DIETARY DILEMMAS

 

 

 

 

Upon leaving the local synagogue after the traditional 24 hour fast concluding Yom Kippur, the holiest day of the Jewish Year, I noticed an unusual aroma in the air.

There, directly adjacent to the Temple was our local Gentile Bar & Grill having a luau in their parking lot with a 75 LB. Suckling Pig with a 2 LB. apple in its mouth roasting on a spit.

I asked the Chef, "Is that Pig Kosher?"

"But of course! . . . it's the Other White Meat!!   You look hungry!  Would you care for a little doggy bag?"
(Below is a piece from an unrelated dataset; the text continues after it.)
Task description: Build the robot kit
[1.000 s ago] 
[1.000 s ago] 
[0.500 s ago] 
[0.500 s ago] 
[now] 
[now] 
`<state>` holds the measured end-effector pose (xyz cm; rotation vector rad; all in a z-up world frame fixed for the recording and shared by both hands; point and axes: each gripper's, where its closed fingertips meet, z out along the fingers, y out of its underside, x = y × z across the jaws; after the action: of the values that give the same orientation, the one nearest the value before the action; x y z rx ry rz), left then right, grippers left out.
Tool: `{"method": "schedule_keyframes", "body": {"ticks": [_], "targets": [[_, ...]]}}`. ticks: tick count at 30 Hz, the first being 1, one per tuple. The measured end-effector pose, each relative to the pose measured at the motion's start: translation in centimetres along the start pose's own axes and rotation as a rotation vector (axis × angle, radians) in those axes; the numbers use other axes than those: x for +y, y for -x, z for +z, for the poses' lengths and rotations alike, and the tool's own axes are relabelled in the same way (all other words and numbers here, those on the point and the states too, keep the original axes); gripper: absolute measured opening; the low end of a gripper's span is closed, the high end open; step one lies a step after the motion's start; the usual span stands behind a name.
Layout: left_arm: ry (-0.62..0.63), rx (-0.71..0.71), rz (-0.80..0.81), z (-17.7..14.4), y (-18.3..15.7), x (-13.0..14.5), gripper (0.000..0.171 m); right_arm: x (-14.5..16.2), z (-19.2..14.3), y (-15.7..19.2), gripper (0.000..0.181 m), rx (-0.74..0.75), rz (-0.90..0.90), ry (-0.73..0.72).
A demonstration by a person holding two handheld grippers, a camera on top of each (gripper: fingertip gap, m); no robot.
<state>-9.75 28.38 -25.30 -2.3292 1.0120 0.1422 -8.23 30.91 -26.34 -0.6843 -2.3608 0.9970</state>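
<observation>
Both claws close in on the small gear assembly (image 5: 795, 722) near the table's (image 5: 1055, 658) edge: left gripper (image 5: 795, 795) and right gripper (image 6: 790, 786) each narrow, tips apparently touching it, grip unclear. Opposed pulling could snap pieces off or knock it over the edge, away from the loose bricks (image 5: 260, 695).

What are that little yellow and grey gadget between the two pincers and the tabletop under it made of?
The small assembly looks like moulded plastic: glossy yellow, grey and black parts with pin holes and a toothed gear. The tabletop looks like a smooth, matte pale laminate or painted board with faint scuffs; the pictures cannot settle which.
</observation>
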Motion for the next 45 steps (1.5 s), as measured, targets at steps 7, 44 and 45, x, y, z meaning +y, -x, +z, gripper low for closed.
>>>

"Why thank you," I replied "Could you please cut me off a small pork chop without too much of the Bar B Q Sauce . . .  I'm trying to watch my figure.  Feel free to stop into Temple next Saturday for some Bagels and Lox and some Honey Cake."

 

 

NIGHTMARE AT
30,000 FEET

On a breakfast flight to Miami, the man next to me was presented with a Kosher Tray with a card attached, "prepared especially for Rabbi Kablinsky."

As the plane was filled to its 300 seat capacity, it turns out that as the feeding frenzy, as I like to call it, began, that he did not receive what he ordered weeks in advance, and the 299 people left on the plane got his meal after all . . . and he got. . .

. . . the Bacon and Eggs!

"Rabbi," I said "It's a good thing you called in advance!"

 

 

 

LOVE AND DEVOTION

I have a Jewish friend who runs an unusual household.  She happens to be a gourmet cook but for some strange reason it doesn't agree with her Gentile husband's taste buds.

So how did they rectify the problem?  She serves him Kosher TV Dinners and they've never had a bad meal in 15 years!